* [What is expected] From the first line of the listing below to the line containing "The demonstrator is", write out everything exactly. No pictures.

== Segment start ==

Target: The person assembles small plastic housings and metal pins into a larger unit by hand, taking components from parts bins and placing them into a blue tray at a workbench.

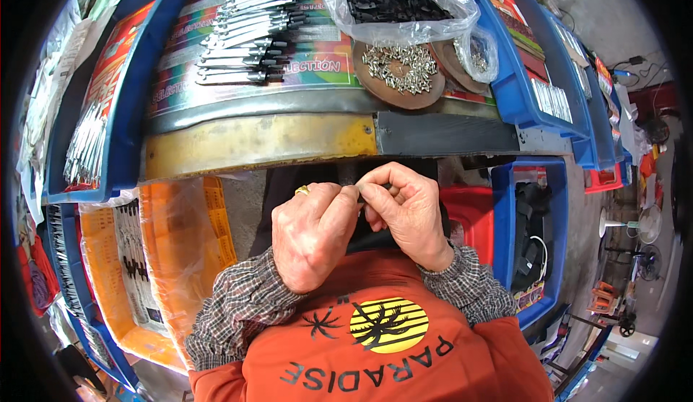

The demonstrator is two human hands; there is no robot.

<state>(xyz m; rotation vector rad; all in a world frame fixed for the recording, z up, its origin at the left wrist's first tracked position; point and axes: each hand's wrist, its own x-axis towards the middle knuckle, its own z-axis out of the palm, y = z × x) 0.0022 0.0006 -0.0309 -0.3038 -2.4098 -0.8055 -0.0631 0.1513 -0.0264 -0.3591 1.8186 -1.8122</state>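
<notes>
Above my lap, just below the table's front edge, my left hand [312, 232] and my right hand [408, 215] meet at the fingertips. Both are closed in a pinch; whatever they hold is hidden or too small to make out. The left hand wears a gold-coloured ring [302, 189]. Beyond them on the table lie rows of slim silver metal pieces [242, 41] with dark ends. To their right, small silver metal parts [401, 68] sit on a round brown dish [393, 98], in front of a clear plastic bag [332, 1] of black parts [390, 1].
The table edge [260, 139] runs across in front of me. A blue tray [124, 113] with silver pieces stands left, and another blue tray [516, 98] right. Lower down are an orange crate [184, 243], a red bin [473, 218] and a blue crate [504, 236] holding black items.
</notes>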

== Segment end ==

* [Solution]
Target: The person assembles small plastic housings and metal pins into a larger unit by hand, taking components from parts bins and placing them into a blue tray at a workbench.


The demonstrator is two human hands; there is no robot.

The answer given is complete.